The three terms that make up the title of this article are the three common techniques used for computing hash sequences. That is what are are going to cover today
1. Linear Probing
We start with a normal has function h that maps the universe of keys U into slots in the hash table T such that
h’ : U → {0, 1, 2, . . . , m-1}
h’ is a normal hash function which we would call the auxiliary hash function. Now if we use linear probing, we would have a hash function like this:
h(k, i) = (h'(k) + i ) mod m
for m = 0, 1, 2, . . .,m-1
Given a particular key k, the first step is to examine T[h'(k)] which is the slot given by the auxiliary hash function. Next, we examine slot T[h'(k) +1], then we examine T[h'(k) +2] and so on up to the last slot which is T[m-1]. The wrap around back to the beginning of the table to position T[0], T[1] and so on until T[h'(k) -1]. This is presented in the table below:
- T[h'(k)]
- T[h'(k) + 1]
- T[h'(k) + 2]
- …
- …
- T[m-1]
- T[0]
- T[1]
- …
- …
- T[h'(k) – 1]
It is therefore guaranteed that there will be m distinct probe sequences since the initial probe determines the whole probe sequence.
Linear Probing have the advantage of being easy to implement but has one draw back. And that is a problem known as primary clustering. This is a situation where long runs of positions build up. This in turn leads to increased average search time.
2. Quadratic Probing
Quadratic Probing is similar to linear probing but in quadratic probing the hash function used is of the form:
h(k, i) = (h'(k) + c1i + c2i2) mod m
where h’ is the auxiliary hash function and c1 and c2 are called positive auxiliary constants.
i = 0, 1, 2, . . . , m-1
Just as with linear probing, the initial probe position is T[h'(k)]; Subsequent positions probed are not linear but are offset by an amount that depends on the quadratic nature of the probe number i.
The method of quadratic probing is found to be better than linear probing. However, to ensure that the full hash table is covered, the values of c1, and c2 are constrained. It may happen that two keys produce the same probe sequence such that:
h(k1, i) = h(k2, i)
Therefore, this leads to a kind of clustering called secondary clustering. Just as in linear probing, the initial probe position determines the entire probe sequence.
3. Double Hashing
Double Hashing is considered to be the best method of hashing for open addressing compared to linear and quadratic probing. In this case, two auxiliary functions h1 and h2 are used. Hash function for double hashing take the form:
h(k, i) = (h1(k) + ih2(k)) mod m
h1 and h2 are the auxiliary functions.
Just like before, the initial probe position is T[h1(k)]. Subsequent hash positions are offset from previous position by the amount h2(k) modulo m. So we can see that the probe sequence depends on the key in two ways. This is because the initial probe position, the offset or both may vary.
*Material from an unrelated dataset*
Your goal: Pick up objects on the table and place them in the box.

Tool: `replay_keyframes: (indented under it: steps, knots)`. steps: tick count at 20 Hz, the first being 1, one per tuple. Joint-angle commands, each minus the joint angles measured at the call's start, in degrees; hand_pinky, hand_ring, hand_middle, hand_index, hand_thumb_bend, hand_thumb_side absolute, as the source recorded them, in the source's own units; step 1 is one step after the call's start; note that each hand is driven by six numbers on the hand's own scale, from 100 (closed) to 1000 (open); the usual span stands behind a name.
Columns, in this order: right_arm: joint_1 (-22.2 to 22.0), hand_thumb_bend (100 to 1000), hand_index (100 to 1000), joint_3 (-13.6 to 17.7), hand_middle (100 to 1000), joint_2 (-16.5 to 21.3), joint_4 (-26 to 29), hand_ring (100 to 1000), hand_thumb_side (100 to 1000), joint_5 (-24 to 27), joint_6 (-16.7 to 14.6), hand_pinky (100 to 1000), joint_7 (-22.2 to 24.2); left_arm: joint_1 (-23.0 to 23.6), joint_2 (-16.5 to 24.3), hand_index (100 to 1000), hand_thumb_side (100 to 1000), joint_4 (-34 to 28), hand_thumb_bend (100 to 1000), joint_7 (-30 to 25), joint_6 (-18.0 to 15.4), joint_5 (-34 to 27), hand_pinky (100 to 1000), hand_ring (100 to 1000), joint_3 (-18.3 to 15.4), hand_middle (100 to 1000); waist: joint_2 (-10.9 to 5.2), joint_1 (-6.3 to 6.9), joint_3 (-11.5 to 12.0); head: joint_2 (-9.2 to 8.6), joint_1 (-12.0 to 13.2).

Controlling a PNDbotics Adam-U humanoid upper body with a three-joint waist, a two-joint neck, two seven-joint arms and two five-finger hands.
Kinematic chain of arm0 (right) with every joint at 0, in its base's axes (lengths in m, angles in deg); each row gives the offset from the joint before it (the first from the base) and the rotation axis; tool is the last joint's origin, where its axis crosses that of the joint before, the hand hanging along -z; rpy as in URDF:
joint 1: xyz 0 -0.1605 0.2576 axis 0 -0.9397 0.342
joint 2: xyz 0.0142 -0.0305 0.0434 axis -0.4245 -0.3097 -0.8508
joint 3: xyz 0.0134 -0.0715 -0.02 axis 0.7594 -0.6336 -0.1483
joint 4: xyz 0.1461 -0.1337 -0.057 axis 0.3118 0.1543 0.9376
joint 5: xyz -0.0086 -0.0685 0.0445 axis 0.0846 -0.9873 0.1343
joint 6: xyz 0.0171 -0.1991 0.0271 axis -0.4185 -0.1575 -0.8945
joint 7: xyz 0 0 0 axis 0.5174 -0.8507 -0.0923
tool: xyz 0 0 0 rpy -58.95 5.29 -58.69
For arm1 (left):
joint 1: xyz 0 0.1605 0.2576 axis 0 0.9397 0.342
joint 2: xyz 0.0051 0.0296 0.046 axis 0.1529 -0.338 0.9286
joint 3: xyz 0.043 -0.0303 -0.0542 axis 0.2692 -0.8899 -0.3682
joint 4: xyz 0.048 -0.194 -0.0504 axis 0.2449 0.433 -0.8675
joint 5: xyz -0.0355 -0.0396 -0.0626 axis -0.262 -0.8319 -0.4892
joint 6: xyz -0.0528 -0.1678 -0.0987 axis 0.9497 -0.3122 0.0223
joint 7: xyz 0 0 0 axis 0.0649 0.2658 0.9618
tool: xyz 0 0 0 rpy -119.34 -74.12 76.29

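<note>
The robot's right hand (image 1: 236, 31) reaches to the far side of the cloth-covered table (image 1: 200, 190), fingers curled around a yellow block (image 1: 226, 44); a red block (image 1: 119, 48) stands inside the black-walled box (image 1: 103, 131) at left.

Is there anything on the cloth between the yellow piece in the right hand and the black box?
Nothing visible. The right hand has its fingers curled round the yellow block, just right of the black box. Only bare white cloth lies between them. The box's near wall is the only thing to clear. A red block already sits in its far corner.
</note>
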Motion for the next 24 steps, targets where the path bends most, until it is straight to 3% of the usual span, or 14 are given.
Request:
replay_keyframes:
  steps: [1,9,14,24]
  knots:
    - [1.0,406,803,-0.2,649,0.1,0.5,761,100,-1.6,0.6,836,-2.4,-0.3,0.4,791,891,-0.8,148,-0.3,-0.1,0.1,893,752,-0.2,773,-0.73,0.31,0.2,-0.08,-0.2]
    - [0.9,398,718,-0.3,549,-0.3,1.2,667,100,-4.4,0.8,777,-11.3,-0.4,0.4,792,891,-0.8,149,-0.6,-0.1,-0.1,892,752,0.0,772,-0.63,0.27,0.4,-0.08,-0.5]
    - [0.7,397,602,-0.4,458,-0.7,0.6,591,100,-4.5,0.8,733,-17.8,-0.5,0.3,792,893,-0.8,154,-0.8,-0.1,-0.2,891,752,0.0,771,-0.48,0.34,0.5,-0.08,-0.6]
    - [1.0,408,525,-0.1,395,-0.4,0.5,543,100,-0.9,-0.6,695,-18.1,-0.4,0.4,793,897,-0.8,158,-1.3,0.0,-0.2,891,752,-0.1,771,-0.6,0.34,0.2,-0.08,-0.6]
However, value of h2(k) need to be relatively prime. for the whole hash table to be searched. One way to achieve this is to let m be a power of 2 and then to design h2 such that it will always produce and odd number. Another ways is to let me be a prime number and the to design h2 to always returns a positive integer that is less than m.
Take and example
h1(k) = k mod m
h2(k) = 1 + (k mod m’)
where m’ is a little less than m.
Finally, we would not take some time to do and Analysis of Open Addressing with Linear Probing in the next lesson.
Check these Data Structure and Algorithms Tutorials
- Skip Lists and How They Work
- Perfect Hashing – How it Works
- Linear Probing, Quadratic Probing and Double Hashing
- Hashing With Open Addressing
- Universal Hashing
- Search Time Under Simple Uniform Hashing
- Hash Tables – Hashing With Chaining
- Introduction to Hash Tables and Direct Addressing
- Recurrences in Divide and Conquer Algorithm
- How Bloom Filters Work
- How Cuckoo Hashing Works
- Introduction to AVL Trees (With Examples)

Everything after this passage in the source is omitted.